The world is a sugar minefield.
As they are getting older, things are becoming markedly trickier. For instance, our choices in child care providers and preschools have been based in part upon who will allow us to pack our own lunches and snacks. And when my kids are invited to a birthday party, I bake them a cake without flour or sweeteners (recipe coming soon) to make sure they don’t feel left out. In case there is ever a party at my kids’ school, I always have an extra special (though still low-carb and sugar-free) bag of snacks in their backpack.
One thing I didn’t anticipate was how easy it would be to tell my children that they can’t have sugar and sweets. I haven’t had to turn them down, because they’ve never even asked me for sweets. They don’t even like the smell of baked goods or sugary foods. They truly have NO sweet tooth whatsoever and have no desire for anything other than meats, vegetables, and fruit. I don’t think they’d like the taste of candy even if I gave it to them.
And what a difference it makes in their behavior! They are incredibly calm, good kids with a great demeanor. But, WOW. Ingesting even the slightest bit of sugar can quickly change that. Because the only sugary thing they’ve ever been exposed to is prescription medicine, it’s easy for me to see the instant decline when sugar enters their systems. Do you know how many common medicines have sugar and sweeteners in them? Most all of them. And when it comes to my kids, the end result is melee. It’s not pretty.

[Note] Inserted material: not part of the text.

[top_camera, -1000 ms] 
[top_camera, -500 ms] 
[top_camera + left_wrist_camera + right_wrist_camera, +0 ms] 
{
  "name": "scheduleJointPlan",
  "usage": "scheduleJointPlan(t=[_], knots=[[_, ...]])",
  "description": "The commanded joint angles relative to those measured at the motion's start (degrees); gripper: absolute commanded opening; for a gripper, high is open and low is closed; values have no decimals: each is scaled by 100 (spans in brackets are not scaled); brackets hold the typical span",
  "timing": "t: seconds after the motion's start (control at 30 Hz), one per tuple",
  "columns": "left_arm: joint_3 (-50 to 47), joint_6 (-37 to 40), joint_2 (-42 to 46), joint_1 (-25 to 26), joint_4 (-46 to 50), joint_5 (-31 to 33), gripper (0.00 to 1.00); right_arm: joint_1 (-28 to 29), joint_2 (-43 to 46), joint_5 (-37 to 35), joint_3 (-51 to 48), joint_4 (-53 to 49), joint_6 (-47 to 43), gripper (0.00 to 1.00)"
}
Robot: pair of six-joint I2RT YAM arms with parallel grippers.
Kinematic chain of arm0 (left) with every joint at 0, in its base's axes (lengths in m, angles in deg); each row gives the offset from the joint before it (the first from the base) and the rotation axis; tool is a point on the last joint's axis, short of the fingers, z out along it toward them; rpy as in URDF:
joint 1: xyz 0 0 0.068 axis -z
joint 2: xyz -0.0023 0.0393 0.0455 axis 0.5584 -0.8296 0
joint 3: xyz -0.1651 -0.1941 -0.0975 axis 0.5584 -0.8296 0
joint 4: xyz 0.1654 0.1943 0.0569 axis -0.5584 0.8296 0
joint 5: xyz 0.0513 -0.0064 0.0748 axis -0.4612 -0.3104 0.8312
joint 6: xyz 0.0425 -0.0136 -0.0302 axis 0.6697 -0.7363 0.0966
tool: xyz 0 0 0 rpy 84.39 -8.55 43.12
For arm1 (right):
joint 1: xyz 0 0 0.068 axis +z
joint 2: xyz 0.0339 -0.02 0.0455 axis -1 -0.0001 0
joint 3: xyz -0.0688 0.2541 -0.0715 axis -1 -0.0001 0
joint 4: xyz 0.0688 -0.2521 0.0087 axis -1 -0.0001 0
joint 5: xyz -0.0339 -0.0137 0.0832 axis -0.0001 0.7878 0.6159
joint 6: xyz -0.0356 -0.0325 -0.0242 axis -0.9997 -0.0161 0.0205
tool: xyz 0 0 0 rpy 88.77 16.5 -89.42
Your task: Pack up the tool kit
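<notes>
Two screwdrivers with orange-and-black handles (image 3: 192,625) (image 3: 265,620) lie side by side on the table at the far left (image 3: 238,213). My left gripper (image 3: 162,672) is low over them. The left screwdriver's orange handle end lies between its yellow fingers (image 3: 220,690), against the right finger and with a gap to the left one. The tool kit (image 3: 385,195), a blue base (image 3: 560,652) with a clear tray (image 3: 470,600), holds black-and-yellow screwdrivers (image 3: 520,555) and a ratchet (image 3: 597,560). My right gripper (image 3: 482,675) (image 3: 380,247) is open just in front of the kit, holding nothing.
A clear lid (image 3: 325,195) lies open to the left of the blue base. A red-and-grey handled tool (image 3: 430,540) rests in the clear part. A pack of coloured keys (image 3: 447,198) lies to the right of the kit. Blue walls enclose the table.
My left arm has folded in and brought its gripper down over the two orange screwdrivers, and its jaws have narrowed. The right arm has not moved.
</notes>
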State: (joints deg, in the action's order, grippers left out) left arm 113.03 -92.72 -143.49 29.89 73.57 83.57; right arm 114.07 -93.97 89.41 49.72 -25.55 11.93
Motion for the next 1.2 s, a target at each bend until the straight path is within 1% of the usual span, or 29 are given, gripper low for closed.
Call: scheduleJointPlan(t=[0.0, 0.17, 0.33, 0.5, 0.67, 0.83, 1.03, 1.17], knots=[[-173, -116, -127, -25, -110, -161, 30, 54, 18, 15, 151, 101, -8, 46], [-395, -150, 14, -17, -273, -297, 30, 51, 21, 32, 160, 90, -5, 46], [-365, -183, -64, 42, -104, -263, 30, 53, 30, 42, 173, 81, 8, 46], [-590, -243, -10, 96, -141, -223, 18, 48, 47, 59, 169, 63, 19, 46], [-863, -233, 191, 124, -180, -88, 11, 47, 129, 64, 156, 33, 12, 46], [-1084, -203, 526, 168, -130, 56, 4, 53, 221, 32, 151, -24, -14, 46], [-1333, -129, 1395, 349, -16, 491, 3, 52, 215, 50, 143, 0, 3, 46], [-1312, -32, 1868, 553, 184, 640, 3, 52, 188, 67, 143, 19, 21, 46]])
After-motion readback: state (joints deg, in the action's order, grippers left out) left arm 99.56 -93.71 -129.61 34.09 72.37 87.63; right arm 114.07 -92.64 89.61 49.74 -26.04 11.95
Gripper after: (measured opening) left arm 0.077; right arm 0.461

If I can spare my children from a lifetime of negative effects from sugars and carb addiction, I will be thrilled. If I can help keep their blood sugar stable and allow them to feel the calmness and happiness that I have experienced over the past five years, I will consider myself successful.
I should mention that there is one side effect that has been completely unexpected. Due to their diets being so different from most (all?) other kids that we know, I can already tell that Julia and Thomas realize that it’s completely okay to think outside of the box and go “against the grain,” if you will. They’re finding out at an early age that it’s fine to be “different.”
And I’m definitely okay with that. Because, let’s face it: Aren’t we all?